Required action:
Restate the listing below with no word altered.

Data section:
==========
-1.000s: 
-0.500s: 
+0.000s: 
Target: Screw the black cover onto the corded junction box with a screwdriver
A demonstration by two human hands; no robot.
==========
Answer area:
-1.000s: 
-0.500s: 
+0.000s: 
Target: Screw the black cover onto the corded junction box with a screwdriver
A demonstration by two human hands; no robot.

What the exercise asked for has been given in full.